▶ **What the task requires**
Restate verbatim the span of lines below between the line with "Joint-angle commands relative" and the line with "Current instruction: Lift", including those two lines, and only that span.

*** Opening Information given ***

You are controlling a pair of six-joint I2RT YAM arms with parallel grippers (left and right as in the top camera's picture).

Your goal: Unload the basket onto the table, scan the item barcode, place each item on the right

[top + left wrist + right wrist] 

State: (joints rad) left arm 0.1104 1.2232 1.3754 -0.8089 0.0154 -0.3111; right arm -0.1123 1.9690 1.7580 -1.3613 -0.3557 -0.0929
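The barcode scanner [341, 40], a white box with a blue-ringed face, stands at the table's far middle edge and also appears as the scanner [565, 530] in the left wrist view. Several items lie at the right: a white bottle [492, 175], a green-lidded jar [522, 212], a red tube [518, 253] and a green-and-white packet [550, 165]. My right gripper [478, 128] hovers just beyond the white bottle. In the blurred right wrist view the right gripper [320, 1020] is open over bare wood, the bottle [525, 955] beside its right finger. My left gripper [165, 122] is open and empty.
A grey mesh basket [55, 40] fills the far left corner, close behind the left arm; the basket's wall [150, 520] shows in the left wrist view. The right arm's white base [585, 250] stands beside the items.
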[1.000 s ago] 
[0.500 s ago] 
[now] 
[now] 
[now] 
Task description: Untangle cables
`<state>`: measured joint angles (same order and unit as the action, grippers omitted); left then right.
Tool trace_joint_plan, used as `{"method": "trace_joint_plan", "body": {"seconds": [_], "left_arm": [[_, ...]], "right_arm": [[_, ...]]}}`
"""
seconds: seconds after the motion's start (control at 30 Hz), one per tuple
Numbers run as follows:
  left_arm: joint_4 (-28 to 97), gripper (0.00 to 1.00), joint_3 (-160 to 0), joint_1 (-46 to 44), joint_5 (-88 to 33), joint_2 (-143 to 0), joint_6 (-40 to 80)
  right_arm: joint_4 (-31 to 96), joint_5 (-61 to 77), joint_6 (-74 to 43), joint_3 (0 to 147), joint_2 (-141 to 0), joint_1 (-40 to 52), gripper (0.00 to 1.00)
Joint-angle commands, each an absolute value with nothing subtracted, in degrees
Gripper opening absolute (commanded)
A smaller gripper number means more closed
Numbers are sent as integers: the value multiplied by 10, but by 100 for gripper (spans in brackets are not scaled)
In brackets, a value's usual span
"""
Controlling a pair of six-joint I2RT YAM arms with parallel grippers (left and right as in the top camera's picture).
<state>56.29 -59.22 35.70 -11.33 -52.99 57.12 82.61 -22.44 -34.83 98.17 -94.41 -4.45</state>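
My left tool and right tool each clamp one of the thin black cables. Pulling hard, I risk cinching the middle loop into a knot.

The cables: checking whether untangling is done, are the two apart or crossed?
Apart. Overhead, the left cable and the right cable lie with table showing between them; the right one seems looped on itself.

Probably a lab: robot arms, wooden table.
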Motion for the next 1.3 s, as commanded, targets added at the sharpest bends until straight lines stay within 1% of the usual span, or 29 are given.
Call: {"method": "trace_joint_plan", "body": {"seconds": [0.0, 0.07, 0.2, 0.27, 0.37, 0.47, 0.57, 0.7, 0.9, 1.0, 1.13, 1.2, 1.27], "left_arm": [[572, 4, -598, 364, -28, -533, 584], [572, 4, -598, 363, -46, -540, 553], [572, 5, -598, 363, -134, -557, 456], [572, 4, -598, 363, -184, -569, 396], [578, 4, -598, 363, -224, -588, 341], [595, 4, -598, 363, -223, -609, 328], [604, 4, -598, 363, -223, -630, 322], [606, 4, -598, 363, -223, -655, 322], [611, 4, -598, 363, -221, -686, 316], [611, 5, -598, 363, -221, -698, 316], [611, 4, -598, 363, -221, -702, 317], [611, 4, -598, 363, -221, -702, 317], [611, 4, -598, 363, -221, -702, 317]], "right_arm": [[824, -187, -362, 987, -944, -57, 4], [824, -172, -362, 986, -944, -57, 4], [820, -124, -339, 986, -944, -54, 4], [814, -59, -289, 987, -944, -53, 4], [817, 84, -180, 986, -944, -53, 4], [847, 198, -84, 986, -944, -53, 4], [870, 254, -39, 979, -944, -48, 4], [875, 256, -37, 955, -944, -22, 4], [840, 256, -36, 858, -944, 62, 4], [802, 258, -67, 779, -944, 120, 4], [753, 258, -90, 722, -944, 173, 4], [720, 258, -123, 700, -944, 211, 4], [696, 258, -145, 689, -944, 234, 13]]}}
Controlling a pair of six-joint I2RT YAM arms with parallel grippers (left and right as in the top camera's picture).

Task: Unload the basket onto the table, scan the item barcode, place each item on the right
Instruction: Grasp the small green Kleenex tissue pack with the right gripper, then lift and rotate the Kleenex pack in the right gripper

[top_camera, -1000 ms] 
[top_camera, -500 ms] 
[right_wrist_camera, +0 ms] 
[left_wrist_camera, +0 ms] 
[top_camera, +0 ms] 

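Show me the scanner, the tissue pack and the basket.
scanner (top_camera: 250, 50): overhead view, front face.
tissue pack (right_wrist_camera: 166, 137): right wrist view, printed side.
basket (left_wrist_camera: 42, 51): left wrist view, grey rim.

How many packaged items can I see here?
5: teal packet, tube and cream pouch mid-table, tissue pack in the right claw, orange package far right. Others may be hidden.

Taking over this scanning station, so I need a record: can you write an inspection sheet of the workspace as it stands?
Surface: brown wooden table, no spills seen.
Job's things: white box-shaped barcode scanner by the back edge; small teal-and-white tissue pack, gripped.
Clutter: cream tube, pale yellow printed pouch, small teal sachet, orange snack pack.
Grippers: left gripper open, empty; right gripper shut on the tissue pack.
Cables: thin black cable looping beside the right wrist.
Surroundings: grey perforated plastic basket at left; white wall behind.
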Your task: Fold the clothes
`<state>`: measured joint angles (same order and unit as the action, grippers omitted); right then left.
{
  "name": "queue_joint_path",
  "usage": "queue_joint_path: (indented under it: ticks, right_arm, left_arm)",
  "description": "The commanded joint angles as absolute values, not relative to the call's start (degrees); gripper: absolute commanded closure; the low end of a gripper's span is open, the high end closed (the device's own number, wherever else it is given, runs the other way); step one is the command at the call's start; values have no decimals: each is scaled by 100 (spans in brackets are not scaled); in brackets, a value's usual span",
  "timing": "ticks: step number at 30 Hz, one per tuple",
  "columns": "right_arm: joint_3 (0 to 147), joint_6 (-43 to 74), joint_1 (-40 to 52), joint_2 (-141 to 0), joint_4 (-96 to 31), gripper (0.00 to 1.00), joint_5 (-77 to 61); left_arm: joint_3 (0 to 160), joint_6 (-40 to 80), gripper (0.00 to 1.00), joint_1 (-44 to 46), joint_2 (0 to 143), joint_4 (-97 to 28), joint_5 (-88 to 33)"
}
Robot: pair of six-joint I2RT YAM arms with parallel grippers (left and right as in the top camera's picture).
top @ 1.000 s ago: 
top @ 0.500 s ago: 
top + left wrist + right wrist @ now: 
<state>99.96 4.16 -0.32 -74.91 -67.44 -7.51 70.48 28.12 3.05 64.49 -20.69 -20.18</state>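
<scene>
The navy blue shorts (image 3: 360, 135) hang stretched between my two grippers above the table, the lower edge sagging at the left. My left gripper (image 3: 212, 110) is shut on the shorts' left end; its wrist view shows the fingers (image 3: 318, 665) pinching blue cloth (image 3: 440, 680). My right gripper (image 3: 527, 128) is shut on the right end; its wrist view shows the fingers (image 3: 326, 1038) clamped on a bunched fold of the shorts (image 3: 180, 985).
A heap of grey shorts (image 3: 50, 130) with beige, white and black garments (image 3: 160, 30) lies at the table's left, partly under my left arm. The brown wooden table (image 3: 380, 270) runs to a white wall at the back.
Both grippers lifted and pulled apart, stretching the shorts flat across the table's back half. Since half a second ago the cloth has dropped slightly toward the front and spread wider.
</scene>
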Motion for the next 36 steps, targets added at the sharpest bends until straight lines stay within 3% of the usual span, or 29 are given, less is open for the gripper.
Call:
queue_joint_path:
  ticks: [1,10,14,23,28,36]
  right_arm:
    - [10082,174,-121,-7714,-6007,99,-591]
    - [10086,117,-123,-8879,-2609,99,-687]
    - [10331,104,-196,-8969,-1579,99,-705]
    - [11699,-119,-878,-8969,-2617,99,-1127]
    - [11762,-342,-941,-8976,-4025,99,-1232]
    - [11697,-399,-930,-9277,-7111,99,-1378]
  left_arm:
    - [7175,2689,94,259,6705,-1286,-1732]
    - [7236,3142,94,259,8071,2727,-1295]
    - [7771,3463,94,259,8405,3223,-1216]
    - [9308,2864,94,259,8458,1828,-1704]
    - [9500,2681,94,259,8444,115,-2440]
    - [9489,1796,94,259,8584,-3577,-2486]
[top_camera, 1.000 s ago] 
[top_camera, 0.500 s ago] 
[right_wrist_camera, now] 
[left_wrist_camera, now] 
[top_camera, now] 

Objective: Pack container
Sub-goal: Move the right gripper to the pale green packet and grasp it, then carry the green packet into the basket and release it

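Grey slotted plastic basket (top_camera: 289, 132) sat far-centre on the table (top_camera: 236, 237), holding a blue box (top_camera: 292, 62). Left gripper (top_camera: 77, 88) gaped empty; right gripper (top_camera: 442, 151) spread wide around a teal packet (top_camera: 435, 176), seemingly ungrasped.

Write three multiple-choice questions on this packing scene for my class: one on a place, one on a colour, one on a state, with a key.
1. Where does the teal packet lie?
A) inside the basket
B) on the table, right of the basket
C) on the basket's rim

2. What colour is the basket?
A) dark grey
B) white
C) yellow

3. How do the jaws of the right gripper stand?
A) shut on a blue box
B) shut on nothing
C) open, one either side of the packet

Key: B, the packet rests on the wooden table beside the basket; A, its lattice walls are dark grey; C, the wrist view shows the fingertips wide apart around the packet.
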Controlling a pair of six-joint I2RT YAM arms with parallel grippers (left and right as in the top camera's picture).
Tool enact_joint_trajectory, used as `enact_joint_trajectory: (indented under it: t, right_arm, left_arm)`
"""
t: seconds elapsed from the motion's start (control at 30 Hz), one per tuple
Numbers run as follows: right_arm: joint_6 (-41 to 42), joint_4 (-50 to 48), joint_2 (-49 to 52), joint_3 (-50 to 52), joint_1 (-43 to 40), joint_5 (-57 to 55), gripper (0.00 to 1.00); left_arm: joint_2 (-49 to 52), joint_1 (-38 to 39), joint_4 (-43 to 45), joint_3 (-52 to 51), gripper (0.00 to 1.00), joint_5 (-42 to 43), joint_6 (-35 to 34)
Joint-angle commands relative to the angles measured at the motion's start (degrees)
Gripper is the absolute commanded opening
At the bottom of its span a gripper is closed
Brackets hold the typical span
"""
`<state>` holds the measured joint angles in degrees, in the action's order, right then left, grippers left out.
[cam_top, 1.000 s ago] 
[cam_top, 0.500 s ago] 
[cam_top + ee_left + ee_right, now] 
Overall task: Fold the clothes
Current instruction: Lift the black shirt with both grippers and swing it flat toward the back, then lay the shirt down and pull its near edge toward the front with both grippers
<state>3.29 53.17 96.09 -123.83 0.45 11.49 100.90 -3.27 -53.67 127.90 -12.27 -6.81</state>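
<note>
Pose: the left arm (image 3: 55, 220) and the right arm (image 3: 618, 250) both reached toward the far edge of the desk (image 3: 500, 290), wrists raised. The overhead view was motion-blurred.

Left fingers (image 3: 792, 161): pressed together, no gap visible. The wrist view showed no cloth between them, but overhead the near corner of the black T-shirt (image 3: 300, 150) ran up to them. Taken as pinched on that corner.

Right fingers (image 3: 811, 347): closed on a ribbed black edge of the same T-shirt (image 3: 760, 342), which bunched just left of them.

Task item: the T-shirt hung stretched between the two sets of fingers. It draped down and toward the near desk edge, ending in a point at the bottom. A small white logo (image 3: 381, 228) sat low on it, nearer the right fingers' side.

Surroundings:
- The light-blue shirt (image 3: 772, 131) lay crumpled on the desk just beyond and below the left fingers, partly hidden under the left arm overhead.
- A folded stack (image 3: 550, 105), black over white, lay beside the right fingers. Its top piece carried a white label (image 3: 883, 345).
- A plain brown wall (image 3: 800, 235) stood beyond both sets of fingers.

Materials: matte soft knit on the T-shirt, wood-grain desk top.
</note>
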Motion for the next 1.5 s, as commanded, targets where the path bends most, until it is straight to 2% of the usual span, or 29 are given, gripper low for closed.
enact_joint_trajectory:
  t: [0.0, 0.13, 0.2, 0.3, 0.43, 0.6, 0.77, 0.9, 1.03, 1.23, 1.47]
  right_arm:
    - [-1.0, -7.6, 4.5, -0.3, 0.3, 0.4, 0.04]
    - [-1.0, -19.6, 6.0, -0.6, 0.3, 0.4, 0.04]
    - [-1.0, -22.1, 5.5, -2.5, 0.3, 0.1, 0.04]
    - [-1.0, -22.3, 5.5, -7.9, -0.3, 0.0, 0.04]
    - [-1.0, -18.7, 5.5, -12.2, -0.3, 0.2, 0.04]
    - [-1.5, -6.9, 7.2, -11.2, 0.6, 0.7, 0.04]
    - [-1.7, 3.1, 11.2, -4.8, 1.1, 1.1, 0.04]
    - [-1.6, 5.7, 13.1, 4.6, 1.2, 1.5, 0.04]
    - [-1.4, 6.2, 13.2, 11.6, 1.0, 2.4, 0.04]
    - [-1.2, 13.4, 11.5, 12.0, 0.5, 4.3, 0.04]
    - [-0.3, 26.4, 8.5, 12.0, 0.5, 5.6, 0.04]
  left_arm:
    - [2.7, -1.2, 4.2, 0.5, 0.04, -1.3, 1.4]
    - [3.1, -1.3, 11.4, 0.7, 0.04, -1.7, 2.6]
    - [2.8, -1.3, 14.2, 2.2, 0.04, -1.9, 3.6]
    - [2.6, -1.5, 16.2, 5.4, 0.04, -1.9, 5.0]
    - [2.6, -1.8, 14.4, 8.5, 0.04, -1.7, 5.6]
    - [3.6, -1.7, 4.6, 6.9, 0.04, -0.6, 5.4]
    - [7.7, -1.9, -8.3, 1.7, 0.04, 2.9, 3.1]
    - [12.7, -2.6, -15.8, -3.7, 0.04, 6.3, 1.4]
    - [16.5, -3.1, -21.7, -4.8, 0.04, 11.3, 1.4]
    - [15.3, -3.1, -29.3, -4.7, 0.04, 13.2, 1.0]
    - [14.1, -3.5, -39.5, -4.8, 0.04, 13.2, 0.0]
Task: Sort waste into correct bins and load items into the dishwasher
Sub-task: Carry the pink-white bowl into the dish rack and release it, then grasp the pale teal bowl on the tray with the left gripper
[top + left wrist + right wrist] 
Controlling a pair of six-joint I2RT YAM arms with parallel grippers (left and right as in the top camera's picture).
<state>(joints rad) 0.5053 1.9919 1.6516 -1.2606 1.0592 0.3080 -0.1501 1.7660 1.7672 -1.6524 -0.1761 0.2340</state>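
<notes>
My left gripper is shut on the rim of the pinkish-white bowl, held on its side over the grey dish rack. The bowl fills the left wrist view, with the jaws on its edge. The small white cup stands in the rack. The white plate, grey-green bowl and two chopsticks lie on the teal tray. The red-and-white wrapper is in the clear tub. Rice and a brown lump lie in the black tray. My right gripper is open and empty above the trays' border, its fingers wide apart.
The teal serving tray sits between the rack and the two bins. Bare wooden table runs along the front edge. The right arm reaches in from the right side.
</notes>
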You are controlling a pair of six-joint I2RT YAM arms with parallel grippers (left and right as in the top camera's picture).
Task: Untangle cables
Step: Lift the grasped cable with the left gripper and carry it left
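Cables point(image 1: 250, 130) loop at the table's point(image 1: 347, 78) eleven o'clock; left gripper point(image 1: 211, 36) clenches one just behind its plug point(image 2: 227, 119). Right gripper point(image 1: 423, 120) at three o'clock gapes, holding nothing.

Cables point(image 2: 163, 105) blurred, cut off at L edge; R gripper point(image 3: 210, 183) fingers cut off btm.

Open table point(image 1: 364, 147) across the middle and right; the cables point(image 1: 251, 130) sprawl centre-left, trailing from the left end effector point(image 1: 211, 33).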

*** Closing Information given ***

▶ **Response for this exercise**
Joint-angle commands relative to the angles measured at the motion's start (degrees)
Gripper is the absolute commanded opening
At the bottom of its span a gripper is closed
Brackets hold the typical span
"""
`<state>` holds the measured joint angles in degrees, in the action's order, right then left, grippers left out.
[cam_top, 1.000 s ago] 
[cam_top, 0.500 s ago] 
[cam_top + ee_left + ee_right, now] 
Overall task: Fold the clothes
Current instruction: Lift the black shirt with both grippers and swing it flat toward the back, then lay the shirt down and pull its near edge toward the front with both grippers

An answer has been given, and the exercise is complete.